Jisung'un bara gittikleri gece Seungmin'e olan kıskanç bakışları bile bütün bunları açıklıyordu. Eline dökülen kahveden haberi bile yoktu ve bardağı sıkmaya devam etti. Öfkesi her saniye daha harmanlanlanıyordu. Seungmin hemen yanına gelip, "Minho! Elini yakıyorsun! Manyak mısın sen?!" diye onu bağırıp bardağı eline aldı. Minho sonra eline baktı. Acı sonradan hissedilse de pek umursamadı.

Seungmin onun elini silmeye başlarken Chan, Seungmin'in sesini duyup yanlarına geldi. Jisung geldiğinde Minho'nun kızarmış elini gördü ve endişeyle, "Minho? Bu nasıl oldu?" diye sordu.

Minho elini alıp kendisi silmeye devam etti, "Hiç." diyip uzaklaştı. Chan, "Neye sinirlendi ki yine? Saman alevi gibi. Neye sinirlendiğini de kestiremedim ki." dedi, zaten kimse de neye sinirlendiğini anlayamamıştı.

Jisung yanına gitti konuşmak için ama o Minho'ya bakmaya çalışsada Minho ona bakmıyordu. Eline tek elle pansuman yapıyordu. Jisung bandajı alırken Minho monoton bir sesle, "Bırak. Kendim yaparım." dedi ve bandajı ondan alıp kendi eline sarmaya başladı.
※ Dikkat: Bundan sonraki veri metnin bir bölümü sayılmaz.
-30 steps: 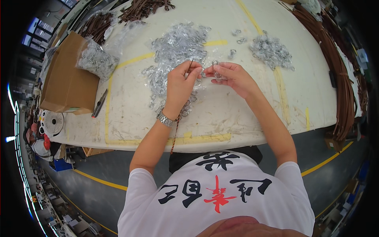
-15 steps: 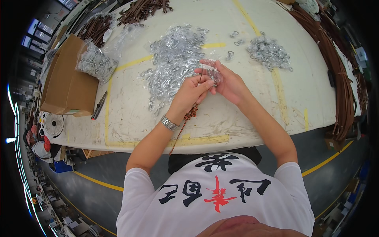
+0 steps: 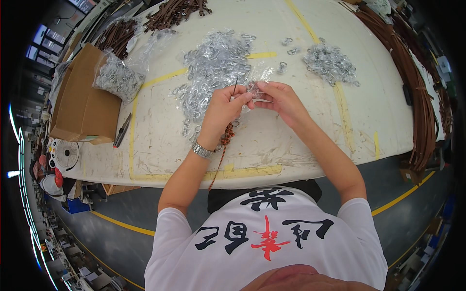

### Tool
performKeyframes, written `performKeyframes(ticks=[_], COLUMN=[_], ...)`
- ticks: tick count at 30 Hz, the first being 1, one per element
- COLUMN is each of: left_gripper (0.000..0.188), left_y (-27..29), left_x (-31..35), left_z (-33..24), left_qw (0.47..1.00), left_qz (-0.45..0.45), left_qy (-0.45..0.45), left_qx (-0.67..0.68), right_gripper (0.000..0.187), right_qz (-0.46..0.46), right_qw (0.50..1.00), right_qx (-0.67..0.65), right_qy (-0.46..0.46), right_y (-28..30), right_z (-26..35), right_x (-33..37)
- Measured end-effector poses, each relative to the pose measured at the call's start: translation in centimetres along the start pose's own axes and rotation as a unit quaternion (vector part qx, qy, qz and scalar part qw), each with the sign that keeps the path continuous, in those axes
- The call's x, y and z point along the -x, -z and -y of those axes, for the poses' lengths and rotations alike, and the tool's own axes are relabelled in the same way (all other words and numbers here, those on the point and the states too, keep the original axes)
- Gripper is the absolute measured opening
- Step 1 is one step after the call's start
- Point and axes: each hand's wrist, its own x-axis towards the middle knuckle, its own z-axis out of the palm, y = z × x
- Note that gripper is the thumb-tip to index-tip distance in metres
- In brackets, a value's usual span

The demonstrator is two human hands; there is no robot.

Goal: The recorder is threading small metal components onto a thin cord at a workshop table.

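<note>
A small clear plastic bag with a metal snap hook inside is pinched in the fingers of my right hand. My left hand is closed close beside it, its fingertips meeting the bag's near side. A thin dark pointed tool sticks up from the left fingers; its lower part is hidden in the hand. Below that hand hangs a knotted orange-brown cord, trailing toward the table's near edge. Behind both hands lies a large pile of bagged snap hooks.
On the right is a smaller pile of bagged hooks, with a few loose ones nearby. A cardboard box, a filled plastic bag and a utility knife are at left. Brown straps line the right edge.
My hands have drawn apart slightly, and the left hand has shifted left with the pointed tool. The bagged snap hook has moved a little left, and my right fingers have closed more around it.
</note>
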Motion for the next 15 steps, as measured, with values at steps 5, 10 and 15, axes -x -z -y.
performKeyframes(ticks=[5, 10, 15], left_gripper=[0.016, 0.016, 0.015], left_y=[0.55, 0.31, 0.23], left_x=[-0.01, 0.12, -0.09], left_z=[-0.13, -0.59, 0.23], left_qw=[0.998, 0.998, 0.999], left_qz=[0.038, 0.042, 0.0], left_qy=[0.023, 0.02, 0.02], left_qx=[-0.032, -0.043, -0.028], right_gripper=[0.033, 0.033, 0.033], right_qz=[0.023, 0.043, 0.098], right_qw=[1.0, 0.996, 0.988], right_qx=[-0.004, -0.081, -0.115], right_qy=[0.007, 0.01, -0.015], right_y=[-0.13, -0.86, -0.68], right_z=[-0.1, 0.22, -0.61], right_x=[0.04, 0.46, 0.23])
Jisung biraz başını ona doğru eğip biraz tatlı bir şekilde, "Konuşmak ister misin?" diye sordu. Minho, "Konuşulacak bir şey yok. Chan seni eve bırakır. Benim eve gitmem gerek." dedi. Elini bandajladıktan sonra cüzdanını ve arabasının anahtarını alıp gitti. Jisung telaşla arkasından el sallayıp, "Akşam mesaj yazarım! Görüşürüz Lino!" diye bağırdı.